(WHAT TO WORK ON):
Starting at the first line of the records below, reproduce every line up to and including the line with "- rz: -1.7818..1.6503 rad", but leave out all pictures.
──────── RECORDS SHOWN
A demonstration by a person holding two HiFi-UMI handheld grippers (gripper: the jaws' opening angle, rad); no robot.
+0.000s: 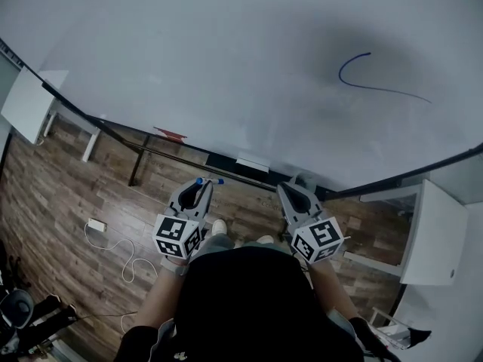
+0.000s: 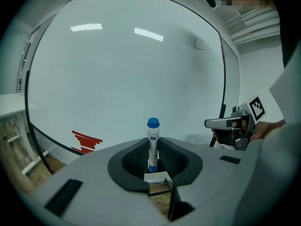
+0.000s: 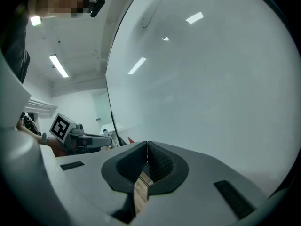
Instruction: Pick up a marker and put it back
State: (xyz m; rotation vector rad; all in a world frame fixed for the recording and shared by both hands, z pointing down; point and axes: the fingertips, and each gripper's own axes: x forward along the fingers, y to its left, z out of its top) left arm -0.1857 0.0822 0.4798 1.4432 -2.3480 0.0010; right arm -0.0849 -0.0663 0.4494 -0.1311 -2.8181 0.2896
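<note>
Near the bottom edge of the whiteboard, just right of a red striped mark on it, the left gripper has its jaws closed narrowly on the marker. The pads pinch the white barrel, and the blue cap sticks out clear of them above the wood floor. Further right, the right gripper hangs level with it and well apart, its jaws pressed together with nothing between them, while a blue pen line curves across the board's upper right area.
</note>
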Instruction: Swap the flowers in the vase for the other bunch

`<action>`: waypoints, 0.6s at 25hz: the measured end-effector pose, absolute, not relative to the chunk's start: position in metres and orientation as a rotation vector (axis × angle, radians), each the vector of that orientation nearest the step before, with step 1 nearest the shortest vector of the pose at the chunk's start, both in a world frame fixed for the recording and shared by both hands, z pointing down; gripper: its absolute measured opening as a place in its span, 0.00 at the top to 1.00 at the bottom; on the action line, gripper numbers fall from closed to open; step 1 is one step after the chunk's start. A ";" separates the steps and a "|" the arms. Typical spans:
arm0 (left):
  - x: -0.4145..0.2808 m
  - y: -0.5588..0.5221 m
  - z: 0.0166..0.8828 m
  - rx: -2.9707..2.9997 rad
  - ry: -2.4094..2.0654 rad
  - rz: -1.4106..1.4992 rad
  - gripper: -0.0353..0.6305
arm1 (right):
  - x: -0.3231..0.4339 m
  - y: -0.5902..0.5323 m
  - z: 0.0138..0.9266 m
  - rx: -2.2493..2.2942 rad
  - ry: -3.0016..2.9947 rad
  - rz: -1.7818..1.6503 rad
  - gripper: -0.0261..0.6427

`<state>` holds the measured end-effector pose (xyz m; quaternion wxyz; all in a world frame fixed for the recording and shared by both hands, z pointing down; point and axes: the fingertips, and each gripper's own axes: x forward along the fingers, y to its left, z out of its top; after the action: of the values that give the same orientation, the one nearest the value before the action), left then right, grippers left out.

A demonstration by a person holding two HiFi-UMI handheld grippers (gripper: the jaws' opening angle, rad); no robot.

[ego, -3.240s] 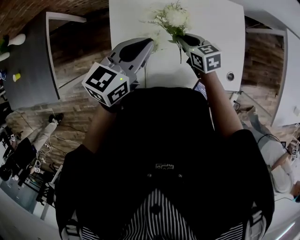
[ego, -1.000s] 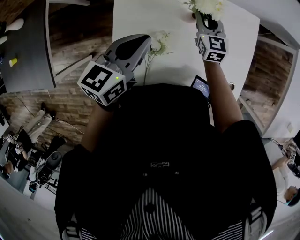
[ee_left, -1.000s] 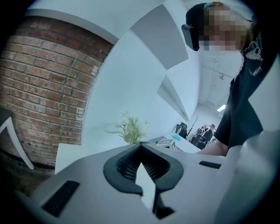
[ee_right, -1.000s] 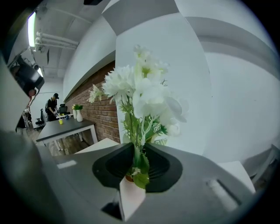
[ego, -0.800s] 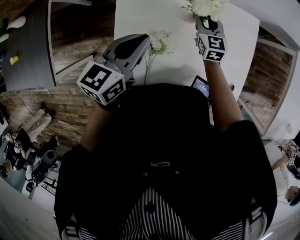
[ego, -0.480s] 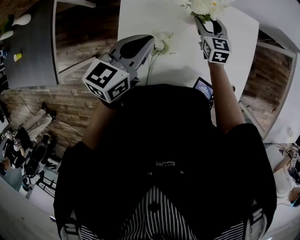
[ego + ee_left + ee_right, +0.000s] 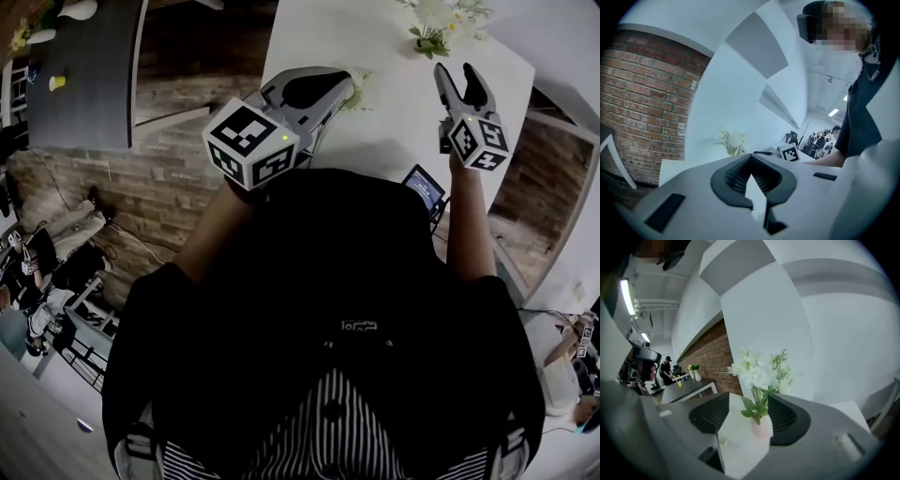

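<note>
two bunches of flowers are seen on the white table (image 7: pixel 394 66). the first bunch (image 7: pixel 439 19), made up of white blooms with green leaves and a feathery green sprig, is stood upright in a small, rounded, pale pink vase (image 7: pixel 761 425) toward the far side of the table, with a white wall behind it. the second bunch (image 7: pixel 362 79), also pale, is laid on the table nearer the person, just beside the tip of the left gripper (image 7: pixel 339 86). it is largely hidden by that gripper, so contact cannot be judged. the left gripper's jaws are brought together at the tips, and nothing is seen between them in the left gripper view. the right gripper (image 7: pixel 459 73) is held above the table, near the vase but apart from it. its jaws have just been opening and are spread wide. nothing is gripped, and the vase with its flowers is seen through the gap, beyond the pads. a small lit screen (image 7: pixel 427 187) is seen at the near edge of the table, beside the right arm.
</note>
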<state>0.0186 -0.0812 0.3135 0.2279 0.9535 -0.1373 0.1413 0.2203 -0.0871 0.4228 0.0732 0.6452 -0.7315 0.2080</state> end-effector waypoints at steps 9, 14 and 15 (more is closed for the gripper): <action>0.027 -0.069 0.309 2.664 -0.323 0.379 0.94 | 0.160 -0.052 0.372 1.518 -2.612 0.628 0.96; 0.032 -0.060 0.306 2.677 -0.288 0.382 0.94 | 0.159 -0.037 0.354 1.518 -2.645 0.613 0.96; 0.032 -0.059 0.306 2.677 -0.283 0.384 0.94 | 0.158 -0.036 0.351 1.519 -2.648 0.609 0.96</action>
<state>0.0321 -0.0585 0.3058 0.2096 0.9626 -0.1018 0.1380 0.1578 -0.0356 0.3506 0.0141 0.4879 -0.8506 0.1954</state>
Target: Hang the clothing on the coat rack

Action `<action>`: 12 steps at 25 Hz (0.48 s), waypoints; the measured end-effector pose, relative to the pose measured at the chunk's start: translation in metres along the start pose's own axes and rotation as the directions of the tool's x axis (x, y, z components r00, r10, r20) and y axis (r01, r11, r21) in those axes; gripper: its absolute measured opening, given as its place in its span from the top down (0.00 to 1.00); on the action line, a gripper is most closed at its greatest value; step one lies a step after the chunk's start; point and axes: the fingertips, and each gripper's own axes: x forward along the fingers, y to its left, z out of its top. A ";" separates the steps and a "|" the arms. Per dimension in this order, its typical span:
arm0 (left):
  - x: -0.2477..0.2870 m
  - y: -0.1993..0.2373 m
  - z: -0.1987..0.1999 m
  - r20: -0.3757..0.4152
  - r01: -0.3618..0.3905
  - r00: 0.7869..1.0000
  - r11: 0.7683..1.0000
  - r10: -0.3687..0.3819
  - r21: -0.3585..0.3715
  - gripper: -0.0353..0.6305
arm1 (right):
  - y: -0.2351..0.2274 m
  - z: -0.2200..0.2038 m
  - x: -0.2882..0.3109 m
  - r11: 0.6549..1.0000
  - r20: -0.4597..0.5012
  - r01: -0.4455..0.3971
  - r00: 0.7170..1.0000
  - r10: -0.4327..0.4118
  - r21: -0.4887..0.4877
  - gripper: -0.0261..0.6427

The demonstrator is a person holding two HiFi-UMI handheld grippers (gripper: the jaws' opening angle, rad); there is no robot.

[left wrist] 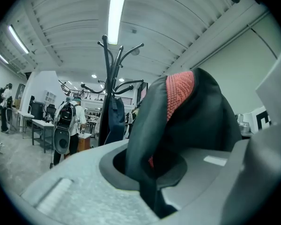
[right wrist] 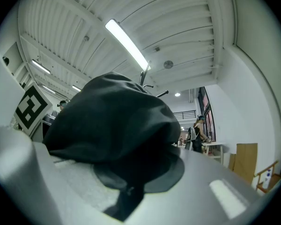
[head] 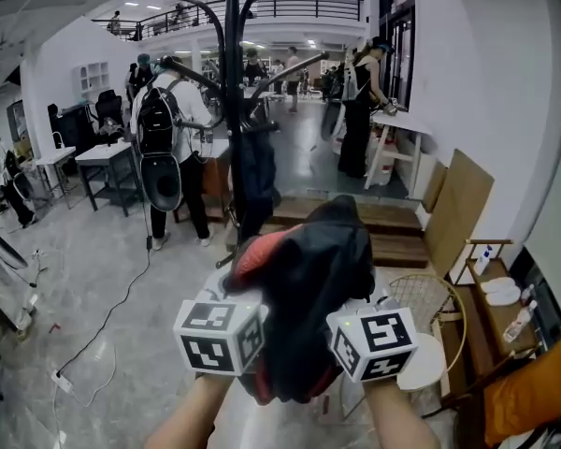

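While the jacket (head: 309, 279) is pinched by both the left tool (left wrist: 152, 196) and the right tool (right wrist: 126, 198), the coat rack (head: 234, 101) is seen ahead, nearer the left, hooks higher.

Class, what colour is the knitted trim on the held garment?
Red trim on the black garment; left gripper view shows it best.
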 end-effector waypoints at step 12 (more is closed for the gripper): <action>0.033 0.035 0.032 0.055 0.044 0.997 0.999 -0.045 0.015 0.91 | 0.000 0.023 0.052 0.998 0.032 0.028 0.999 -0.027 -0.052 0.90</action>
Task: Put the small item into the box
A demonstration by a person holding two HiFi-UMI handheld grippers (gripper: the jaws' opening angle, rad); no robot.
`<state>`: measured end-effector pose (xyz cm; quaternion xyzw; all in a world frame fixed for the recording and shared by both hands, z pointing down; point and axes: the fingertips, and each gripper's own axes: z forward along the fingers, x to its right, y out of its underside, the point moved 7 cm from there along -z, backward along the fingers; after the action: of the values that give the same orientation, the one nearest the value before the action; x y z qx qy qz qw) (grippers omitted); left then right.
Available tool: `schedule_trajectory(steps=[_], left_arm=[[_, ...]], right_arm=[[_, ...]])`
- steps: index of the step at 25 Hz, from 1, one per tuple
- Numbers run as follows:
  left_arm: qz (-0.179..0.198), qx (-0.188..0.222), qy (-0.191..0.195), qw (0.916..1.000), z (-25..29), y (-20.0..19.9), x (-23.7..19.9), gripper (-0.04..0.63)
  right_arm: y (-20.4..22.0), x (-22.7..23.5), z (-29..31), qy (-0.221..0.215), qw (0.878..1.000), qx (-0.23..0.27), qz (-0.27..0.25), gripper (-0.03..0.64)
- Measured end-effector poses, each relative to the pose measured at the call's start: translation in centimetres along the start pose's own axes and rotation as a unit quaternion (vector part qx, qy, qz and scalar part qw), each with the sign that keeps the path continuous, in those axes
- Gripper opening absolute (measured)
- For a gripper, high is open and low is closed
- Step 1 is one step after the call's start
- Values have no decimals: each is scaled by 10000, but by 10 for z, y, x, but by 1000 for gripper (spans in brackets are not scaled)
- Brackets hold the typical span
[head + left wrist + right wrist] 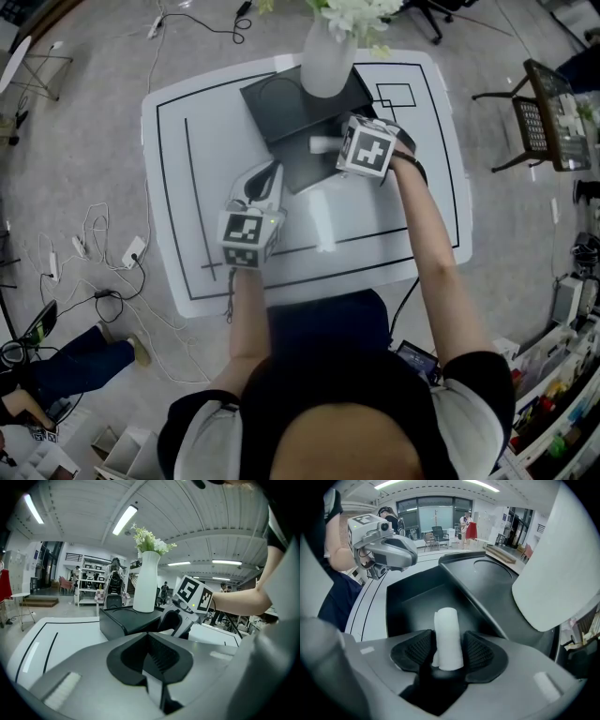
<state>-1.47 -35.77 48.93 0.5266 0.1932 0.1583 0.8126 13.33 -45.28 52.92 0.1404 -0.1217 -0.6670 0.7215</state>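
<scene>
A small white cylinder (448, 630) stands upright between the jaws of my right gripper (450, 654), over the open black box (417, 604). Thin dark gaps show on both sides of it, so the pads do not press on it and the gripper is open. In the head view that gripper (330, 146) hangs over the box (295, 169) with the cylinder (318, 143) at its tips. My left gripper (271, 171) hovers over the white table (187, 187) just left of the box, shut and empty; its pads (159, 656) hold nothing.
A tall white vase (328, 61) with flowers stands on the box's raised part with the round recess (492, 569), close to my right gripper. A second white cylinder (322, 220) lies on the table in front. Cables (103, 244) trail on the floor at left; a chair (539, 117) stands at right.
</scene>
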Motion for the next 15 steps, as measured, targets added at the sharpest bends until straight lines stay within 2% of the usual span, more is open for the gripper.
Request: schedule_trajectory(steps=[15], left_arm=[[57,96,50,9999,-4,-4,6,11]], right_arm=[[-2,-4,-20,207,9997,102,105,256]])
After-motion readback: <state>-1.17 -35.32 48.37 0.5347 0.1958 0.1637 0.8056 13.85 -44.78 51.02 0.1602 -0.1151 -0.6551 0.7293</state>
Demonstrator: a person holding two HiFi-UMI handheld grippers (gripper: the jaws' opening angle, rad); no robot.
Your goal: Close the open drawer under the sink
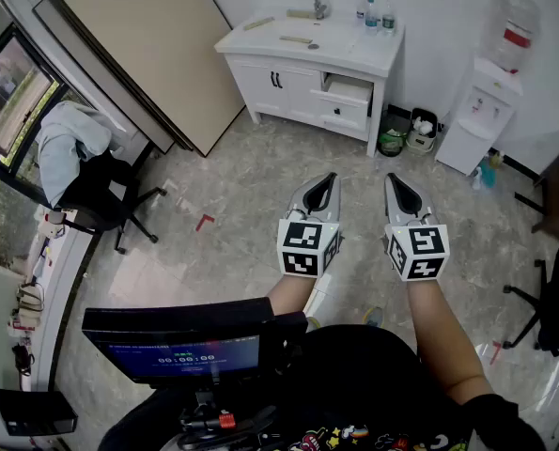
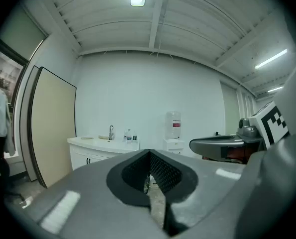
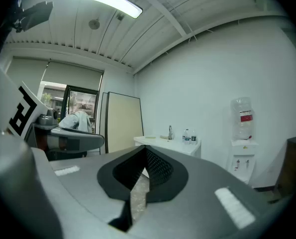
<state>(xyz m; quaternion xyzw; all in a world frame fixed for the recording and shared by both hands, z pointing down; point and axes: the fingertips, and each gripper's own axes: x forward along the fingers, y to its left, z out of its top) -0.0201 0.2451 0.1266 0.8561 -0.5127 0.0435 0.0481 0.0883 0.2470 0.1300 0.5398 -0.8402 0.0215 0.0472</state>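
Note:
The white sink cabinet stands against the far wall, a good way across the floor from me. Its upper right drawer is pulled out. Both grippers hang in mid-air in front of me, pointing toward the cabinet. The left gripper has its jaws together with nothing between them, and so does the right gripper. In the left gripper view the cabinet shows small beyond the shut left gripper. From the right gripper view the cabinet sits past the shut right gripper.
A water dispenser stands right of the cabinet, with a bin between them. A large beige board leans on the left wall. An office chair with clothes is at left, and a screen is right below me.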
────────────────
(YOUR SOLUTION):
A demonstration by a person holding two HiFi-UMI handheld grippers (gripper: the jaws' opening angle, rad); no robot.
+0.000s: 
+0.000s: 
+0.000s: 
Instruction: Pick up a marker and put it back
State: (xyz m; rotation vector rad; all in a world frame fixed for the recording and shared by both hands, z pointing down; point and axes: the fingertips, and each gripper's own axes: x forward along the fingers, y to its left, z out of its top) left arm -0.1857 0.0822 0.4798 1.4432 -2.3480 0.0010; right arm -0.0849 -0.0663 0.4494 -0.1311 -2.8181 0.2896
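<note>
Near the bottom edge of the whiteboard, just right of a red striped mark on it, the left gripper has its jaws closed narrowly on the marker. The pads pinch the white barrel, and the blue cap sticks out clear of them above the wood floor. Further right, the right gripper hangs level with it and well apart, its jaws pressed together with nothing between them, while a blue pen line curves across the board's upper right area.
</note>
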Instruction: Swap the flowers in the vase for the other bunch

`<action>`: waypoints, 0.6s at 25hz: the measured end-effector pose, absolute, not relative to the chunk's start: position in metres and orientation as a rotation vector (axis × angle, radians), each the vector of that orientation nearest the step before, with step 1 nearest the shortest vector of the pose at the chunk's start, both in a world frame fixed for the recording and shared by both hands, z pointing down; gripper: its absolute measured opening as a place in its span, 0.00 at the top to 1.00 at the bottom; on the action line, gripper numbers fall from closed to open; step 1 is one step after the chunk's start. A ";" separates the steps and a "|" the arms. Typical spans:
arm0 (left):
  - x: -0.4145..0.2808 m
  - y: -0.5588..0.5221 m
  - z: 0.0166..0.8828 m
  - rx: -2.9707..2.9997 rad
  - ry: -2.4094..2.0654 rad
  - rz: -1.4106..1.4992 rad
  - gripper: -0.0353..0.6305
arm1 (right):
  - x: -0.3231..0.4339 m
  - y: -0.5902..0.5323 m
  - z: 0.0138..0.9266 m
  - rx: -2.2493..2.2942 rad
  - ry: -3.0016..2.9947 rad
  - rz: -1.7818..1.6503 rad

The response to the exercise is now complete.